If you aren’t sure what you want to write about, don’t worry about specializing yet. By staying open to writing about anything, you may discover interests or passions you didn’t know you had.
How To Validate and Test Your Freelance Writing Niche
Now that you have some ideas of what you want to write about, it’s time to validate and test it.
Is There a Market For It (And Does It Pay Enough For Your Needs)?
If you want to earn well as a freelance writer, make sure there is a market for the type of content you’d like to write. You need to find businesses with budgets.
Remember, you are selling the results you get clients as a freelance writer. You aren’t paid to write, you are paid to sell.

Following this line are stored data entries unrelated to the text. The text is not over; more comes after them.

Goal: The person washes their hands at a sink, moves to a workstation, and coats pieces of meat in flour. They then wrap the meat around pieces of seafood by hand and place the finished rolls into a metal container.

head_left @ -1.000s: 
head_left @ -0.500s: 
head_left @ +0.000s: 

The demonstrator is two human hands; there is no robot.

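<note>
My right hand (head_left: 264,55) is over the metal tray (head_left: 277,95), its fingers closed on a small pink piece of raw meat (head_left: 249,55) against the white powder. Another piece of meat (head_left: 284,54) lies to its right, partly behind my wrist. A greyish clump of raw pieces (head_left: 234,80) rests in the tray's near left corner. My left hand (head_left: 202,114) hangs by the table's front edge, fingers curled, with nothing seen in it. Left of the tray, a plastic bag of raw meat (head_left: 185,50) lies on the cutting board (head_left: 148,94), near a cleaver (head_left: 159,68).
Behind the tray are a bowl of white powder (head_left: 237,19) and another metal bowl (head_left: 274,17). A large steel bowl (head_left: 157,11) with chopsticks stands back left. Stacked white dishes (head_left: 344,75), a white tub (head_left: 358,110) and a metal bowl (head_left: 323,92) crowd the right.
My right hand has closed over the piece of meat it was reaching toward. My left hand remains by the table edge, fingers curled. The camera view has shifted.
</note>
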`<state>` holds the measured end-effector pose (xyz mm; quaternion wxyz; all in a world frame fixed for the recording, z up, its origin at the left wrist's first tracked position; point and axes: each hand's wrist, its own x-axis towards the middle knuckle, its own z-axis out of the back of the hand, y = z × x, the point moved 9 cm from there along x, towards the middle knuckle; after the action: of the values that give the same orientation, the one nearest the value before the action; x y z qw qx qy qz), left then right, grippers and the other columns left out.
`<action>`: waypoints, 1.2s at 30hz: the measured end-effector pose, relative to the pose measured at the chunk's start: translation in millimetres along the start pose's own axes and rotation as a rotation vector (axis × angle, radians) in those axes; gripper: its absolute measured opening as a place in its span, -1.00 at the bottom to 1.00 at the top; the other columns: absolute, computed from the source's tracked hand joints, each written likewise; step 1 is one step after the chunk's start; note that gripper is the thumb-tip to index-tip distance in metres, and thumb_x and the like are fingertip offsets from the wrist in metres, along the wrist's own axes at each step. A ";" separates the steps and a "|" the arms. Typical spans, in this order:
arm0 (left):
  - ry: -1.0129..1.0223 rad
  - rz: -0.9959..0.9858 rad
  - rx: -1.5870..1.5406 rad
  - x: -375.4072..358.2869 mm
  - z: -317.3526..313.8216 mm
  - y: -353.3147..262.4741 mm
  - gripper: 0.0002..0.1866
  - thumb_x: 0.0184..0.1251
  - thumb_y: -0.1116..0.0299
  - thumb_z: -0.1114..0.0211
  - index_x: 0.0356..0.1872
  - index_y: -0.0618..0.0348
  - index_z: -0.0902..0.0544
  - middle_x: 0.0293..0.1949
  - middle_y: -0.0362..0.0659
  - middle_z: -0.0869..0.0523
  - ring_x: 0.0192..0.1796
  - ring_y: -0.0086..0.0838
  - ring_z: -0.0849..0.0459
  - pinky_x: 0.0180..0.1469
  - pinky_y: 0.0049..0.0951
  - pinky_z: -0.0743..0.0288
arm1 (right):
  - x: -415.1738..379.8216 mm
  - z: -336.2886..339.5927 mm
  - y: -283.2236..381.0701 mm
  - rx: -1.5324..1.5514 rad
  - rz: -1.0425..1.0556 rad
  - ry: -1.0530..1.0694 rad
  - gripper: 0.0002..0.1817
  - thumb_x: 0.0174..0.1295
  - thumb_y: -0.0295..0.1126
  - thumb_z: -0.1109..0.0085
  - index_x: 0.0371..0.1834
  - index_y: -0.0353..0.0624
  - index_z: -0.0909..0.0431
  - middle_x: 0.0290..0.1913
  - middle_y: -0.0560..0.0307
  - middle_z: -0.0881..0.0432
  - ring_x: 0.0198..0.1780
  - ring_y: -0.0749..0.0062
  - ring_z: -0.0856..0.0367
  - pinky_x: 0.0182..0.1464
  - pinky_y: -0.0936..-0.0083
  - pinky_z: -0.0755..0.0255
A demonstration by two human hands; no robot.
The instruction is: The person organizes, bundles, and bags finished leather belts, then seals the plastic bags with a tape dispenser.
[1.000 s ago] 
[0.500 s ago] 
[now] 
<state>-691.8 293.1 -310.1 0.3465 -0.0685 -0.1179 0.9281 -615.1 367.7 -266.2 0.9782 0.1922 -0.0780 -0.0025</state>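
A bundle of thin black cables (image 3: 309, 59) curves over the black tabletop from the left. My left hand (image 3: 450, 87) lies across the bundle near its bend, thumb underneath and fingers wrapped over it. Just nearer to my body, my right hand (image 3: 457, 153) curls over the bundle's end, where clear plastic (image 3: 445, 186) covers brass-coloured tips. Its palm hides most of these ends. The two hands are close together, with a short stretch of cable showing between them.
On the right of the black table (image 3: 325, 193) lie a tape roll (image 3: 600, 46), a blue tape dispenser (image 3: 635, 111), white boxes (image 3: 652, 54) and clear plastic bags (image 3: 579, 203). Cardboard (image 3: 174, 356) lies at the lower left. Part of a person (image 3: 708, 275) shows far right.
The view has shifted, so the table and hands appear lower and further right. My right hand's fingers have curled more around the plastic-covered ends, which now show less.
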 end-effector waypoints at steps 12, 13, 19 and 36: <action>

A good way to test the market is to see what’s advertised on job boards. As a reminder, to get the highest pay rates, you’ll want to pitch companies directly, but job boards can help with the research.
The Ultimate Freelance Writing Niche Test
“Work is the bridge between dreams and reality.” – Jared Leto
There’s always a difference between what you think something will be like and what it is actually like. Said another way, you can’t truly know what you want to write about until you start writing about it.
So, to test it out, create a writing sample. This is a low-risk way to try out a niche.
As an example, maybe you think you’d love to write B2B SaaS content for Content Management Solution providers. But then you read about “headless CMS solutions” (yes, that’s a thing), and your eyes glaze over. Not a good sign.
You’ll need a sample anyway for potential clients, so this solves two issues at once. Create a sample to both test the niche and to have something to show prospects.
Bonus Tip: An excellent way to test a niche is to write a guest post. This is a three-for-one deal, as not only can you test the waters, provide proof you can write in that niche, but you could also gain exposure to potential clients.
If Nothing Else, Just Get Started
Take a deep breath.
If you are new to the freelance writing biz, don’t worry about specific niches yet. It’s okay to be a generalist.
Start exploring these profitable freelance writing niches. But think of this process as a series of experiments to unfold over time.
Use this information to pick a few topic niches to position yourself in, and get started.
The important part is to begin working on your freelance writing business. And as you gain experience, be ready to niche down and specialize.
But decide to make a decision. Start experimenting today.